おれの言い分より、その子の主張のほうが、よっぽど強かった。
「皆がね、わたしを怖がってるなら、怖がってるからこんなことしてくるなら、わたしには、皆が怖がるようなことは無いよって、知ってもらえれば、誰も嫌な思いしないで、いじめも終わるよ。だから、わたしは、それが、いいなって」
黒い肌が夕日を反射して綺麗に見えた。
「お前は、それでいいのかよ。我慢出来るのかよ」
聞くと、その子は座ったまま、汚い暴力を受けたんだと思う腕を擦りながら頷く。
「うん。だって、頑張って我慢して、ちゃんと真っ直ぐに進んでれば、いつかね、本当に自分の事を理解してくれる人と、ちゃんと出会えるはずだから」
そんな綺麗な言葉を、その子は言う。
「今が苦しくても我慢して、それでそれを正しいって言ってくれる人と出会えるのって、我慢しないで八つ当たりしたり、喧嘩とか、しちゃったり、するよりも、ずっと素敵な事だと思うんだ」
放課後の夕日に照らされてるからかもしれない。皆がどうして怖がるのか解らないほど、ああ、この子は綺麗な子だなと思った。
可愛くて強い子だなと感じた。
だから、おれはその子の隣に座る。
「じゃぁ、おれが協力してやるよ」
それはおれがこの子を守りたいと思ったのもある。
今、思念体に憑かれているクラスメート達を、あの思念体から解放してやりたいというのもある。
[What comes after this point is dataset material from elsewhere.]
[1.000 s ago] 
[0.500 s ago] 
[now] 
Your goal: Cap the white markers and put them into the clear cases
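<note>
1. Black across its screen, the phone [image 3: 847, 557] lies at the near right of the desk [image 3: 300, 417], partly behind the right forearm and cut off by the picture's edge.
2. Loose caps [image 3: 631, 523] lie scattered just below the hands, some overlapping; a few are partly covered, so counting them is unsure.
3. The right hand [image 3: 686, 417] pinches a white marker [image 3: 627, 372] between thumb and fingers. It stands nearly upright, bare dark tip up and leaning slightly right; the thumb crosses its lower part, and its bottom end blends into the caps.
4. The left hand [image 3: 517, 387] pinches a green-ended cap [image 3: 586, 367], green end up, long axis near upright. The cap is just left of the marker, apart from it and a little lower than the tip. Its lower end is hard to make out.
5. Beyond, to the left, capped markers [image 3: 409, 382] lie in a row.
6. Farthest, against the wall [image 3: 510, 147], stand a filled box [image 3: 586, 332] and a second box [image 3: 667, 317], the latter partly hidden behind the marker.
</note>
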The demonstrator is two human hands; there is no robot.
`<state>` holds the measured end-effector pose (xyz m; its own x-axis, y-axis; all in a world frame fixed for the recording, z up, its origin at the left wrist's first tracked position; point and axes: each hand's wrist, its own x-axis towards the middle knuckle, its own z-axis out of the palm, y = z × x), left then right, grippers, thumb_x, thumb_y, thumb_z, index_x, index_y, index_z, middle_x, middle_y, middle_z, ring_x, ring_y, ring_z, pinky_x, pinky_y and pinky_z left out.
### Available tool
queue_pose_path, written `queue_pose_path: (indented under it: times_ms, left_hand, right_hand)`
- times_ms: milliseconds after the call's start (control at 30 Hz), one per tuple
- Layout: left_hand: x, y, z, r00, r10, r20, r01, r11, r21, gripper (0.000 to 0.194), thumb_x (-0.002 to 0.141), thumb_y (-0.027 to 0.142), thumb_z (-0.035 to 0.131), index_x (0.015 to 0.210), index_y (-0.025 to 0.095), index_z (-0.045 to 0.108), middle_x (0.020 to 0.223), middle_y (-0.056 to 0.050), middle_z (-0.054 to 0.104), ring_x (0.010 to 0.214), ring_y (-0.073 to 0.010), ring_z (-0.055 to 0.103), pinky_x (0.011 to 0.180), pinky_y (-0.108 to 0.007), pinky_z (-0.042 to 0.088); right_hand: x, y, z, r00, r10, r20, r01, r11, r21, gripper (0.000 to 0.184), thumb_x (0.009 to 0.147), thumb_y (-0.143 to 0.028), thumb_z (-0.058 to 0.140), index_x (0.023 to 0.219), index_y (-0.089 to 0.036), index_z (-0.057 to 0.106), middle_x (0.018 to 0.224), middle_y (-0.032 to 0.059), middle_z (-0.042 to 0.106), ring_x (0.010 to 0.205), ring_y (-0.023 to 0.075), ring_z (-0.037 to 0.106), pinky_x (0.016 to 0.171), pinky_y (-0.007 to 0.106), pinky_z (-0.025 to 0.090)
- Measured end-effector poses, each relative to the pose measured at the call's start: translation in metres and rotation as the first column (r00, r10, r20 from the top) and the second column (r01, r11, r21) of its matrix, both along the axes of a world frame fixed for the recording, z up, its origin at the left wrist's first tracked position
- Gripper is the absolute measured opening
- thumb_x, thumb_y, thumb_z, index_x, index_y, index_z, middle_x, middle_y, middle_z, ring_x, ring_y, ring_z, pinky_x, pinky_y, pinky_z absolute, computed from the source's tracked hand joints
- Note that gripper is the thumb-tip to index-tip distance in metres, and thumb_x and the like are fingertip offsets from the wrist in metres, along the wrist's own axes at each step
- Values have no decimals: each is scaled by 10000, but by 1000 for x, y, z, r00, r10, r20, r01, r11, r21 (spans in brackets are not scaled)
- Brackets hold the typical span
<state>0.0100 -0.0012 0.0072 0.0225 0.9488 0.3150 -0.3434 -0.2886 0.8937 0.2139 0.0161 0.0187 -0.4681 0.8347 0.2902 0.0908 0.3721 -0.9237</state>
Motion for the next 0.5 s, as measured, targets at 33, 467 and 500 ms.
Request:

なにより、おれが守ったんだぞ、っていう結果が欲しかった。
この転校生を中心にして発生したあの思念体はおれが倒して、おれが皆を守ったんだぞっていう、そういう結果が。
すると、その子は笑った。
花壇の草花が、夕日の光を反射して、その笑顔をもっと綺麗にする。
「ほらね、出会えた」
嬉しそうなその声が、おれを強くしてくれる。そんな気がした。